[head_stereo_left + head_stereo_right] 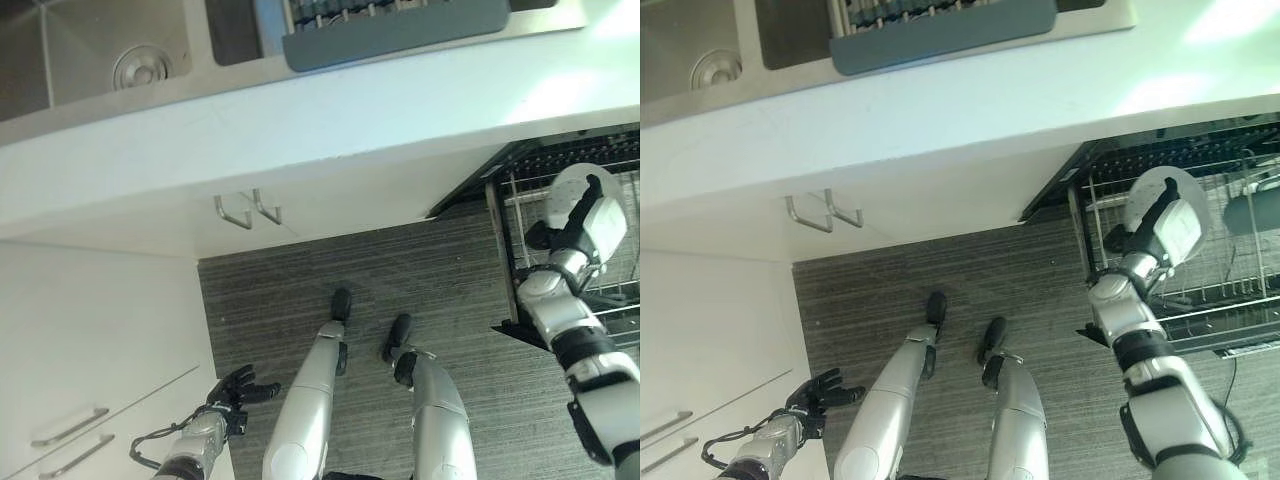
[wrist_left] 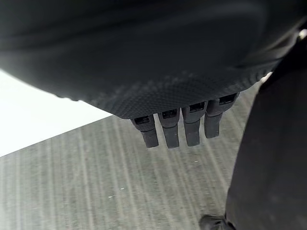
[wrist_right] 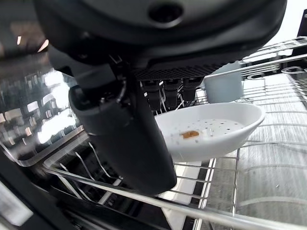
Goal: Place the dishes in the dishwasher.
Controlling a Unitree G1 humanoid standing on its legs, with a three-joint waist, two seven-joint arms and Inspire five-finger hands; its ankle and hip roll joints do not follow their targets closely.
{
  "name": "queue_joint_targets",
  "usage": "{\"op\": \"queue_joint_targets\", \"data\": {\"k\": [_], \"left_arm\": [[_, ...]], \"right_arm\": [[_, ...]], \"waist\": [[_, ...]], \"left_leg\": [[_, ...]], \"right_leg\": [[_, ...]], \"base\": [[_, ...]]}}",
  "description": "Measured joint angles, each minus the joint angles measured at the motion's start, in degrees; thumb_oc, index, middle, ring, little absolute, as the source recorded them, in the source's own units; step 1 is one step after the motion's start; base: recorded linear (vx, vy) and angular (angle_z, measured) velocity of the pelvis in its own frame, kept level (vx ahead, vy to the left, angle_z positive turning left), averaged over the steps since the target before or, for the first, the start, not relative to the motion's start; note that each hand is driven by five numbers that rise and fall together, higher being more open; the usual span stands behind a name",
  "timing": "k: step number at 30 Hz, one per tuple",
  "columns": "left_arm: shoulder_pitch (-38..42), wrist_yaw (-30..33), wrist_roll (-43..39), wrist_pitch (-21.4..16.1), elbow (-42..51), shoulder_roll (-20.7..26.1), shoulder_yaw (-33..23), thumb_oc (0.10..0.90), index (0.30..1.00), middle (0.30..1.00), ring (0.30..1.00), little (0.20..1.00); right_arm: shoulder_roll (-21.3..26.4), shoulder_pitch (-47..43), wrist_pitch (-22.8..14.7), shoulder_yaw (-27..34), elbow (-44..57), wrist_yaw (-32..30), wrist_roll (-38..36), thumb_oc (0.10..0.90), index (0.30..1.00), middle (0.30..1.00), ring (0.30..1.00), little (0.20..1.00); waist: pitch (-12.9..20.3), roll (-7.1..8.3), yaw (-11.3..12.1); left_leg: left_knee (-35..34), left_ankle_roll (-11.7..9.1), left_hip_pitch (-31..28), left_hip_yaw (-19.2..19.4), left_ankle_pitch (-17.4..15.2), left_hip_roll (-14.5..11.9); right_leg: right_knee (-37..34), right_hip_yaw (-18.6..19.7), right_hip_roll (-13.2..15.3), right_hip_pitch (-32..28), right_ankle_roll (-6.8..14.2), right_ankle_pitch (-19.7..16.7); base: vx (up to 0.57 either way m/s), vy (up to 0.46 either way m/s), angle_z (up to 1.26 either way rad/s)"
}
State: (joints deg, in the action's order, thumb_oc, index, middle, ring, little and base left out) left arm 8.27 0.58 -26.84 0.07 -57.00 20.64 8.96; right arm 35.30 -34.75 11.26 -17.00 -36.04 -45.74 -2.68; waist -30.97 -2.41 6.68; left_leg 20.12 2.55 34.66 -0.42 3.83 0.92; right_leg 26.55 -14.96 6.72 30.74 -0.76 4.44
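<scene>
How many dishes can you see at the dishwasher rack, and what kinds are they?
Round white plate held by the right hand over the wire dishwasher rack: 1
Pale grey-blue cup standing in the rack: 1
Total: 2 dishes

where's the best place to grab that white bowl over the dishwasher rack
By the rim. The white bowl is shallow with a thin, flared edge, so a thumb-over, fingers-under pinch from the near open side suits it, much as the right hand holds it above the dishwasher rack.
</scene>
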Motion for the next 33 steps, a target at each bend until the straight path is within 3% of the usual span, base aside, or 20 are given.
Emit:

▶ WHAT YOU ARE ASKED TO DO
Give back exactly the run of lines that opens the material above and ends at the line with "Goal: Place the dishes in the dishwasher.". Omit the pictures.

▶ WRITTEN RESPONSE
[head_stereo_left + head_stereo_right] 
[wrist_left] 
[wrist_right] 
Goal: Place the dishes in the dishwasher.

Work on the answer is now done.